If miniaturization is the primary design goal, the optics are usually the limiting element. Now, a university research team in America (at Princeton University and the University of Washington) has taken a completely new miniature camera approach. The result is a working camera that is only the size of a coarse grain of salt.
Instead of an optical lens, it uses a metasurface riddled with nearly two million cylindrical pins. Each of these "optical antennas" has a different shape in order to transmit the equally different components of the light spectrum. The surface required for this is just half a millimeter thick in total and should theoretically be able to be mass-produced using standard semiconductor manufacturing processes.
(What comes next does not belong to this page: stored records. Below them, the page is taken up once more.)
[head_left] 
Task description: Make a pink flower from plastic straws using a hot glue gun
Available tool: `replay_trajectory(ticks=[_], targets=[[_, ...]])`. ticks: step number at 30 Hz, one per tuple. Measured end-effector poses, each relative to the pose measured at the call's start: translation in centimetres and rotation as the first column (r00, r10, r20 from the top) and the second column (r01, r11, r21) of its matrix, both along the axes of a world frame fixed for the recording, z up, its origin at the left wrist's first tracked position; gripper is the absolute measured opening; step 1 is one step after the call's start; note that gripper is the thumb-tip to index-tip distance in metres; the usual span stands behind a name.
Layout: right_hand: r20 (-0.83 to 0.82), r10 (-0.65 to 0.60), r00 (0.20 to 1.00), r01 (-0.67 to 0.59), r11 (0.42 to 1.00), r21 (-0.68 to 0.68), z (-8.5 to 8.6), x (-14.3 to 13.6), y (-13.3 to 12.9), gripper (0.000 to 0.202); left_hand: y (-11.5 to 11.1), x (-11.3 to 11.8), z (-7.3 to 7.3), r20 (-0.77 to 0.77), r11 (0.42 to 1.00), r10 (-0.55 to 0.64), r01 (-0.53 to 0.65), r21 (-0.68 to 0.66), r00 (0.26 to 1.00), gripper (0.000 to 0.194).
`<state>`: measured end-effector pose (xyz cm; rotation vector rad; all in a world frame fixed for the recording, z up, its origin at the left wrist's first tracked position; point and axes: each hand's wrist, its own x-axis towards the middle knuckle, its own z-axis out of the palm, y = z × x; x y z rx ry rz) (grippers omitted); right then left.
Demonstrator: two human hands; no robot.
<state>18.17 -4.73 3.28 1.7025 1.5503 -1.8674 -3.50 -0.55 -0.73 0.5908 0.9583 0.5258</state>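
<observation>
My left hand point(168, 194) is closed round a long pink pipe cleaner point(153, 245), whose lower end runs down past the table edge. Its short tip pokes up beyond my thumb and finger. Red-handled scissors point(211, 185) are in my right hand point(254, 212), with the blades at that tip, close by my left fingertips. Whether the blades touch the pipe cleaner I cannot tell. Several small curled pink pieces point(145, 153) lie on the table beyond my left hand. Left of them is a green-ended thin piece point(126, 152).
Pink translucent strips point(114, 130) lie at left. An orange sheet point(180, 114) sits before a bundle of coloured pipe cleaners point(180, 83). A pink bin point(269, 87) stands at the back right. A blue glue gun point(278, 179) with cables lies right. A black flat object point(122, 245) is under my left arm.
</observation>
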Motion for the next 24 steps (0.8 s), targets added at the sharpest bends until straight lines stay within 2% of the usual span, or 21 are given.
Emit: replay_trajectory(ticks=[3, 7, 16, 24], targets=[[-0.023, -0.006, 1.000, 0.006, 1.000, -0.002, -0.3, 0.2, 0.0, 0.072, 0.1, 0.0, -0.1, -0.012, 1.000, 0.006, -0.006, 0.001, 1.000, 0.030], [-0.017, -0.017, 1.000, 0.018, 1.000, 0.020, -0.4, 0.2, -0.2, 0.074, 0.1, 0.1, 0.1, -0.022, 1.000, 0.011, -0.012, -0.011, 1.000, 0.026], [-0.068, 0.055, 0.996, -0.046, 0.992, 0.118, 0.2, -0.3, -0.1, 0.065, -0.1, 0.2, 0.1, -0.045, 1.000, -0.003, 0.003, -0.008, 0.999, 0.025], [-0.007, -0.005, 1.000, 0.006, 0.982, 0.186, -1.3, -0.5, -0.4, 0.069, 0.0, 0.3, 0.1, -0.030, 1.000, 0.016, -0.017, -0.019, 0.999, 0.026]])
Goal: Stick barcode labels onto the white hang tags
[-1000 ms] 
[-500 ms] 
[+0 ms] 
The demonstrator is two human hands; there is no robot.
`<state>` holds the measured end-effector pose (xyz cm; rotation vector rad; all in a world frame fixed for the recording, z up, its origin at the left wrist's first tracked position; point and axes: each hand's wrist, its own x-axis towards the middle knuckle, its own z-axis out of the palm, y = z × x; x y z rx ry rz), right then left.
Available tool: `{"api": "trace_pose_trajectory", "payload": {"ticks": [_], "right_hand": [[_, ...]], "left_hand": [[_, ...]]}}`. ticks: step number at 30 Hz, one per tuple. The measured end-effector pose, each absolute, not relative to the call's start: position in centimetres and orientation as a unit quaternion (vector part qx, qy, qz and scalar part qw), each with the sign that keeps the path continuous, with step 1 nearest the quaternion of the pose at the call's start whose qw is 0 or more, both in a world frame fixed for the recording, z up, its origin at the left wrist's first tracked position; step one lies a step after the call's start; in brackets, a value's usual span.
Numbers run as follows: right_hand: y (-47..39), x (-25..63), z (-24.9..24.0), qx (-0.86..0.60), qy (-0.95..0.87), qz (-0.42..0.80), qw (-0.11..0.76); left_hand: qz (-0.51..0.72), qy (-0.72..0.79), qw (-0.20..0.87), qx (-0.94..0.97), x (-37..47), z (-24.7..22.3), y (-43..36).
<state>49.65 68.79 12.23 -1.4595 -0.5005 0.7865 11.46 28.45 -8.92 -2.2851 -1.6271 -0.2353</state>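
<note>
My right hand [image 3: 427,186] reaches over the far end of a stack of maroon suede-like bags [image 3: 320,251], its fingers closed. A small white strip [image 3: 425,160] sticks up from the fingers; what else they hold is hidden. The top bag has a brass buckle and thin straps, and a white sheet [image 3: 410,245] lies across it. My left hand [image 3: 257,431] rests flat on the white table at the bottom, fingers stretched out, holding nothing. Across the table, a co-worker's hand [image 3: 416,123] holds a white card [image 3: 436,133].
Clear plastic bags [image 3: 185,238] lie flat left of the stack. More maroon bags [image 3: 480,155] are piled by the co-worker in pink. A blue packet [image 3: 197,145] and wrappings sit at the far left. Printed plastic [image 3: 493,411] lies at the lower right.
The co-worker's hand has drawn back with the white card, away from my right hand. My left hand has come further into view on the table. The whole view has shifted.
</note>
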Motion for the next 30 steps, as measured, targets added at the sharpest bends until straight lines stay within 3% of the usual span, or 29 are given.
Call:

There have been similar approaches in the past, but the resulting "RAW images" are extremely blurred and show hardly any clear edges. But thanks to AI, the camera&s signal processing algorithms could be trained to output amazingly good images:
Washed out at the edges but still surprisingly good (left).
By comparing the camera output with the images of real cameras, the AI was able to estimate the parameters for a much better "debayering" and adjust them accordingly. Only the edges of the image are still blurred. How the whole thing works exactly, explains this Nature article.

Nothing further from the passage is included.